- Tamiahua Location of Tamiahua within Mexico
- Coordinates: 21°17′N 97°27′W﻿ / ﻿21.283°N 97.450°W
- Country: Mexico
- State: Veracruz
- Region: Huasteca Alta

Government
- • Mayor: Linda Guadalupe Rodríguez Torres (Lupita Rodríguez)

Area
- • Total: 985.4 km^{2} (380.5 sq mi)
- Elevation: 10 m (33 ft)

Population (2020)
- • Total: 23,984
- Time zone: UTC-6 (CST)
- Postal code: 92560
- Area code: 768
- Website: http://www.tamiahua.gob.mx/

= Tamiahua =

Tamiahua is a municipality located in the northern part of the Mexican state of Veracruz.

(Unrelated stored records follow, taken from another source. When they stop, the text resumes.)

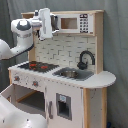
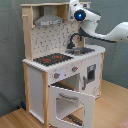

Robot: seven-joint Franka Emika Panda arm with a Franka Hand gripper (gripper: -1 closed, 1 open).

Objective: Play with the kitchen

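Observation:
The toy kitchen [image 1: 65, 50] of pale wood and white panels fills both exterior views. It has a black-and-red hob [image 1: 35, 65], a sink [image 1: 70, 74], a black tap [image 1: 85, 59] and a pegboard back. Its grey hood [image 2: 48, 19] sits under the top shelf. The oven door [image 2: 70, 102] hangs open, folded down at the front. My gripper [image 1: 46, 23] is held high at the upper shelf, in front of the hood and above the hob. In the second exterior view the gripper [image 2: 75, 6] is at the kitchen's top edge, above the tap [image 2: 75, 39].
A microwave panel [image 1: 75, 23] sits on the upper shelf beside my gripper. A white lower door with a dark handle [image 1: 62, 105] stays closed. My white arm [image 2: 107, 33] reaches in over the sink side. The kitchen stands on a wooden floor [image 2: 112, 107].

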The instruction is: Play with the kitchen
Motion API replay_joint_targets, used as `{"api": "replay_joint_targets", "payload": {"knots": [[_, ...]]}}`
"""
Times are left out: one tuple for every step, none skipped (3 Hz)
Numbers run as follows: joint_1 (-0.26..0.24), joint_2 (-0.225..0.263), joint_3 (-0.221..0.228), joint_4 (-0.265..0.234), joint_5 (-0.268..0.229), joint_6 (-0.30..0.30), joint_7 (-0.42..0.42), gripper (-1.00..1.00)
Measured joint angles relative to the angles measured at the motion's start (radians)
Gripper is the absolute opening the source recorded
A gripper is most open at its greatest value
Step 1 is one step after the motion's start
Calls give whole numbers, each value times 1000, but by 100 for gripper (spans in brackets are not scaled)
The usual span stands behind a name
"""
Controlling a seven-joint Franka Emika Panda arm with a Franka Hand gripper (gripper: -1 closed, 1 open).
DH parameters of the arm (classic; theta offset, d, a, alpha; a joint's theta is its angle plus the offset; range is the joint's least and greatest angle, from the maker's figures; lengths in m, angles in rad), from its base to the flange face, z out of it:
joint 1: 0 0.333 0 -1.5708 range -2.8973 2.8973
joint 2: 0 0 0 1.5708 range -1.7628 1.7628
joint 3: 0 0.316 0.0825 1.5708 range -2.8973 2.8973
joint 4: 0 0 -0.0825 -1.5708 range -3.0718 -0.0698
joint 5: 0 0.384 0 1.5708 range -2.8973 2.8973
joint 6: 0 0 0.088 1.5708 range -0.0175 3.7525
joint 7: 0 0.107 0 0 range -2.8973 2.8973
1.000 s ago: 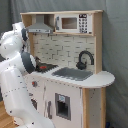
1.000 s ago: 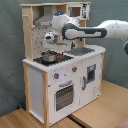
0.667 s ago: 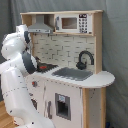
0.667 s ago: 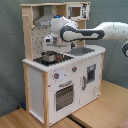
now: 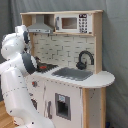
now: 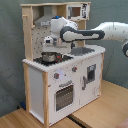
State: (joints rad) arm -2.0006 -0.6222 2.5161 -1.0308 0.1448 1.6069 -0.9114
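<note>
The white and light-wood toy kitchen (image 5: 75, 97) fills both exterior views. In the first exterior view I see its grey sink (image 5: 72, 73), black faucet (image 5: 85, 59), microwave (image 5: 72, 22) and hood (image 5: 40, 25). My white arm (image 5: 17, 75) covers most of the hob (image 5: 48, 66) there and hides the gripper. In the second exterior view the arm reaches in from the second exterior view's right, under the hood (image 6: 47, 20). My gripper (image 6: 49, 44) hangs just above a dark pot (image 6: 48, 57) standing on the hob. The oven door (image 6: 63, 95) below is closed.
A grey curtain (image 5: 117, 50) hangs behind the kitchen. The kitchen (image 6: 45, 85) stands on a wooden floor (image 6: 100, 112). The side post and shelf (image 6: 27, 30) close in the hob on the second exterior view's left.
The gripper has sunk a little towards the pot on the hob. The kitchen and the pot have not moved.
</note>
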Motion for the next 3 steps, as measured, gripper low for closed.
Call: {"api": "replay_joint_targets", "payload": {"knots": [[-4,-7,-1,43,0,-79,-7,-100],[-4,13,-6,79,0,-170,24,-100],[-4,45,-6,79,0,-248,84,-100]]}}
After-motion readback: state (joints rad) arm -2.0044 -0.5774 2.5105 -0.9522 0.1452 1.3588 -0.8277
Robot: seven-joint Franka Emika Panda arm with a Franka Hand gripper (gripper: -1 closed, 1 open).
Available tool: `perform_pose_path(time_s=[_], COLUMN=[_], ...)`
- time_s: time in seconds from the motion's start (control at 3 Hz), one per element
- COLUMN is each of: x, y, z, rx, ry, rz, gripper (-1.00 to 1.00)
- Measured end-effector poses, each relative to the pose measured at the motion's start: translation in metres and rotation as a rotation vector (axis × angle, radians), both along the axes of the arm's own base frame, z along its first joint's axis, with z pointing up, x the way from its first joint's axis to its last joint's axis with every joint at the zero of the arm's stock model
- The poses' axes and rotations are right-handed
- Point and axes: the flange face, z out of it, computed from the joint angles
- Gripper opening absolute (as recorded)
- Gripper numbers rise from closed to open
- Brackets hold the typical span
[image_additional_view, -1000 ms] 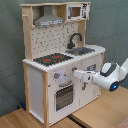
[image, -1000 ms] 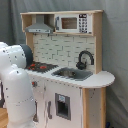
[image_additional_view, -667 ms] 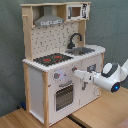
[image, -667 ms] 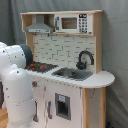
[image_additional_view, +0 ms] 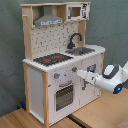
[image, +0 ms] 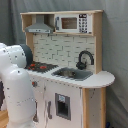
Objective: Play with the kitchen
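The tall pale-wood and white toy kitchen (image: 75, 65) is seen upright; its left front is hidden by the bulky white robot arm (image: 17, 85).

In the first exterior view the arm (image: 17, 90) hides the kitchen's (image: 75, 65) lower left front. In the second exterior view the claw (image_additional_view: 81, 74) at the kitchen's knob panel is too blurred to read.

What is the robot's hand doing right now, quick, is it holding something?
Gripper: right at the front of the kitchen, near the knobs. Whether it is open, shut or holding anything cannot be told.
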Motion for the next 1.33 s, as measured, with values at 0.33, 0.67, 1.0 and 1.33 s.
perform_pose_path(time_s=[0.33, 0.67, 1.0, 1.33], x=[-0.002, -0.003, -0.005, -0.005], y=[-0.008, -0.019, -0.023, -0.023], z=[-0.012, -0.023, -0.029, -0.03], rx=[0.09, 0.183, 0.274, 0.391], ry=[0.01, 0.016, 0.016, 0.014], rz=[-0.006, -0.015, -0.018, -0.022], gripper=[1.0, 1.0, 1.0, 1.0])
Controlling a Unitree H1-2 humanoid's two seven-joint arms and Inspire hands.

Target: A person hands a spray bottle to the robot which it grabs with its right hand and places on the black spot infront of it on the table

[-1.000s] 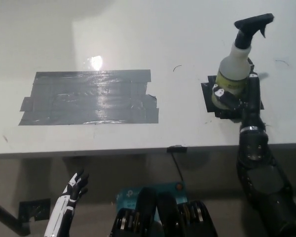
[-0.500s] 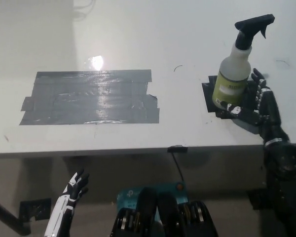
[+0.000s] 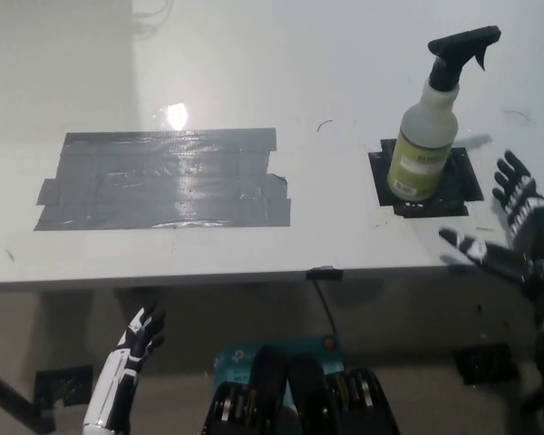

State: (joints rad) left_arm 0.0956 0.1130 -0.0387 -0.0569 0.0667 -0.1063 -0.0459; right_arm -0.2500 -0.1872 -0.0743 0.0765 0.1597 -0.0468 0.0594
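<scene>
A spray bottle (image 3: 426,136) with a pale body, yellow-green label and black trigger head stands upright on the small black tape spot (image 3: 467,186) at the table's right. My black right hand (image 3: 517,236) is open, fingers spread, to the right of the spot and nearer the table's front edge, clear of the bottle. The white left hand (image 3: 136,333) hangs open below the table edge at lower left.
A large patch of grey tape (image 3: 163,178) covers the left middle of the white table (image 3: 254,72). A small black clip (image 3: 325,272) sits on the front edge. Under the table lie a teal box (image 3: 231,362) and a black floor mark (image 3: 62,384).
My right hand has let go of the bottle and drawn back to the right and toward the table's front edge, fingers spread. The bottle stays upright on the black spot. The left hand stays put.
</scene>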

It covers an area of 985.4 km^{2}. It is located at the southern end of the Tamiahua Lagoon.

==Name==
The name may come from the Náhuatl language Tla-mia-hua-c: "In the flowers of maize of the land"; or Huasteco, Tam-yan-ja: "Place of great waters".

==Geography==

The municipality of Tamiahua is delimited to the north by Ozuluama and Tampico Alto, to the east by Gulf of Mexico, to the south by Temapache and Tuxpam de Rodríguez Cano, and to the west by Tamalín, Chinampa de Gorostiza, Naranjos Amatlán, Tancoco and Cerro Azul. Its development has allowed the creation of two wharves and two piers, and the municipality has established industries between two medians emphasizing the production of oysters.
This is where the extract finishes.